### GIVEN MATERIAL
════════

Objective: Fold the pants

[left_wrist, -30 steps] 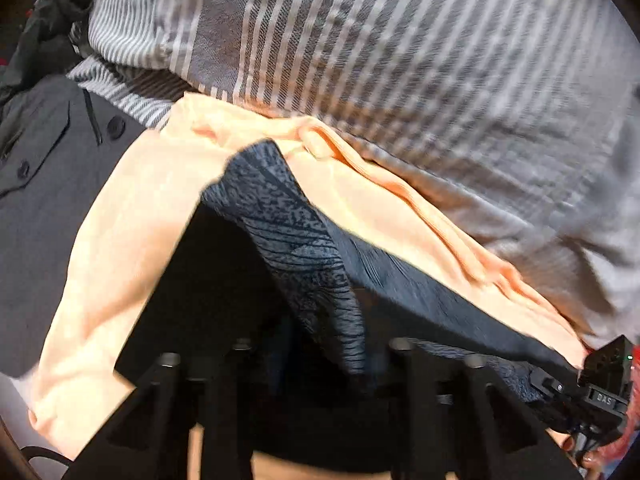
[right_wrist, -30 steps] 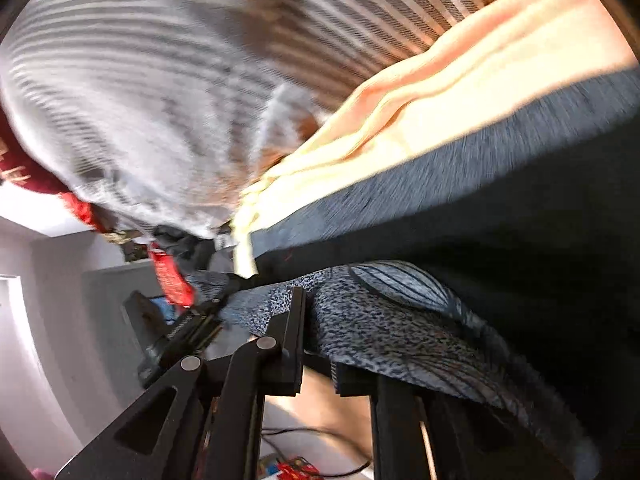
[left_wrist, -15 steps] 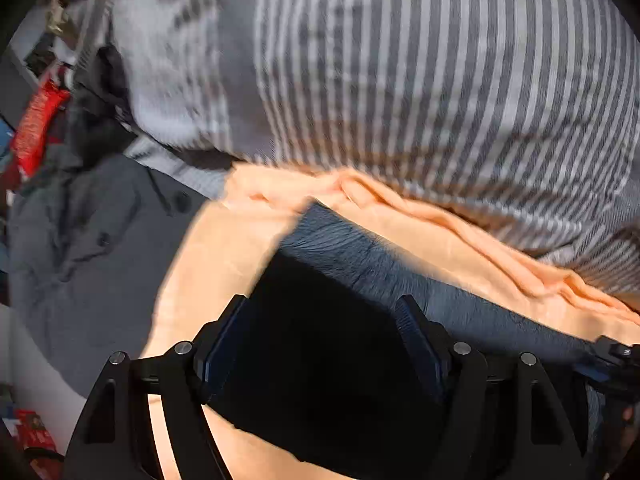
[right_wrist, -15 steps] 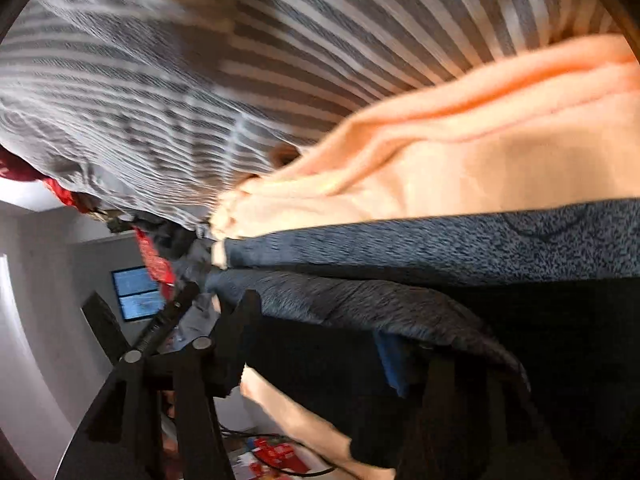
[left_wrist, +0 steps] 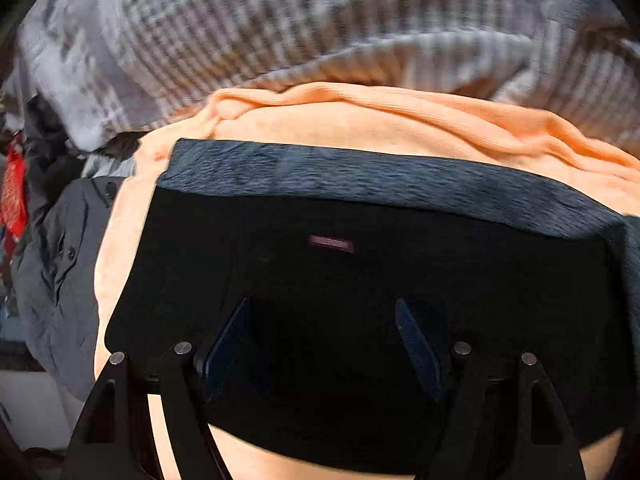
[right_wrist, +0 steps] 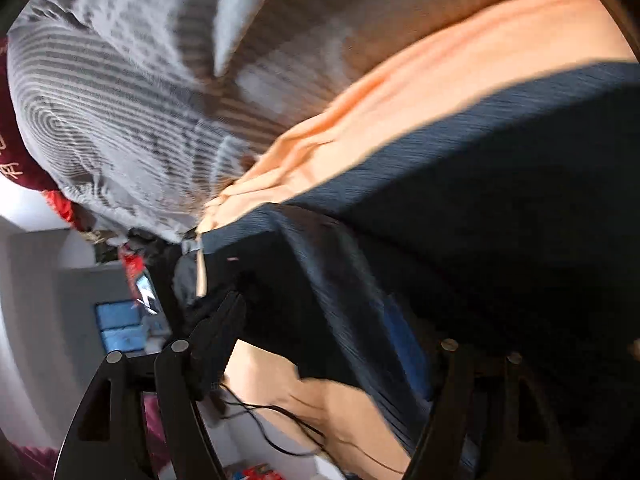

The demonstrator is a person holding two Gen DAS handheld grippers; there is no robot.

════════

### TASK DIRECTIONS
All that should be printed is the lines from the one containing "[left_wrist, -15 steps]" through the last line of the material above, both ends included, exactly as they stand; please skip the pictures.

### RESPONSE AREA
[left_wrist, -15 steps] 
[right_wrist, -15 steps] 
[left_wrist, +0 steps] 
[right_wrist, +0 steps] 

The demonstrator is a person holding two Gen DAS handheld grippers; there is no robot.

The response to this exercise is finished.